What you are asked to do> If pictures appear among the lines below, leave them out while you return exactly the lines from the one with "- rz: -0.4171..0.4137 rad" through the one with "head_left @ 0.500".

(Beginning of Supplied data)

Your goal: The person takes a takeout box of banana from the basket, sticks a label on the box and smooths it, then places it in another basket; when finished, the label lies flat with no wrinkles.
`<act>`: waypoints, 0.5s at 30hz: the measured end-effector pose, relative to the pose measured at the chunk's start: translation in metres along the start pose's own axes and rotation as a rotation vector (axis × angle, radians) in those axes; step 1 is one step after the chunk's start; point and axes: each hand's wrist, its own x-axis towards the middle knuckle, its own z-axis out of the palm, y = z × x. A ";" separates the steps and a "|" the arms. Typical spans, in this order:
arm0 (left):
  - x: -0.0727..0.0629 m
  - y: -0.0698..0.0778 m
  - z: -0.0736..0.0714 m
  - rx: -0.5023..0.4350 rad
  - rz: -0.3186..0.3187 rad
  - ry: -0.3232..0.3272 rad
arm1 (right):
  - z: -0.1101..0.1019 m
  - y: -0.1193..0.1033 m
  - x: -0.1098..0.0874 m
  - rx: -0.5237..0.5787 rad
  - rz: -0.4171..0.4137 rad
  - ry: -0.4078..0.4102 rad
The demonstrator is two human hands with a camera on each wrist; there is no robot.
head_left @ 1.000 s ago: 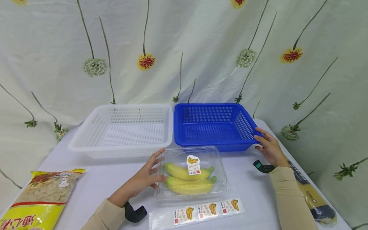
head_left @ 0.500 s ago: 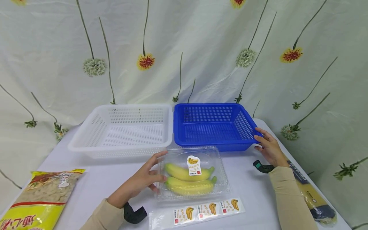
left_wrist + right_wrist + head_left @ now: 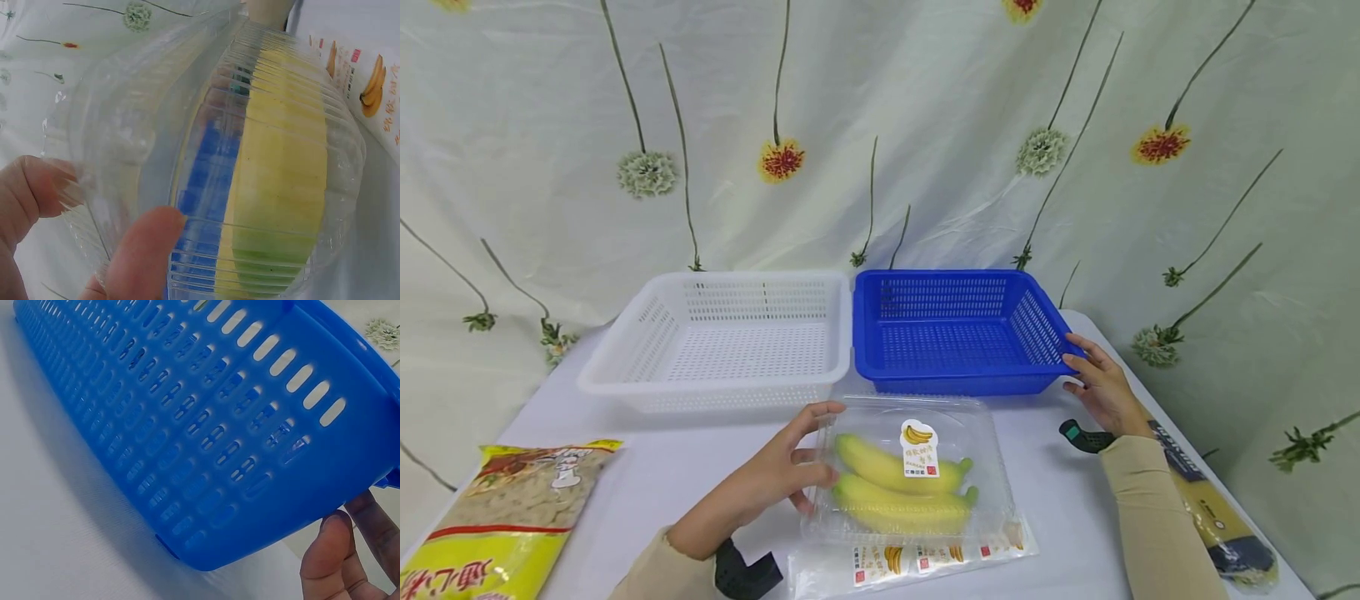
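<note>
My left hand (image 3: 775,467) grips the left side of a clear plastic clamshell box (image 3: 992,467), thumb in front and fingers spread along its far edge. Two yellow bananas (image 3: 898,504) with green tips lie inside, and a banana label (image 3: 920,450) is stuck on the lid. In the left wrist view the thumb presses the ribbed clear wall beside a banana (image 3: 281,162). At the right, my right hand (image 3: 1105,383) touches the front corner of the blue basket (image 3: 962,383), its fingers loosely bent. The right wrist view has the thumb (image 3: 331,544) right at the basket's end wall.
A white basket (image 3: 715,390) stands left of the blue one. A strip of banana stickers (image 3: 880,571) lies partly under the box in the head view. A yellow food bag (image 3: 512,533) is at the left, a dark and gold packet (image 3: 1217,517) at the right edge.
The box with the bananas has moved toward me and slightly right, now overlapping the sticker strip, with my left hand following. My right hand has stayed at the basket corner.
</note>
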 end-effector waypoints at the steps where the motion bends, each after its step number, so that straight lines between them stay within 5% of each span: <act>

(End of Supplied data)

Solution to this problem>
  - rz: -0.4171..0.4137 rad
  - ry: -0.4078..0.4102 rad
The demonstrator is two human hands with a camera on each wrist; there is no robot.
head_left @ 1.000 s ago: 
head_left @ 0.500 s ago: 

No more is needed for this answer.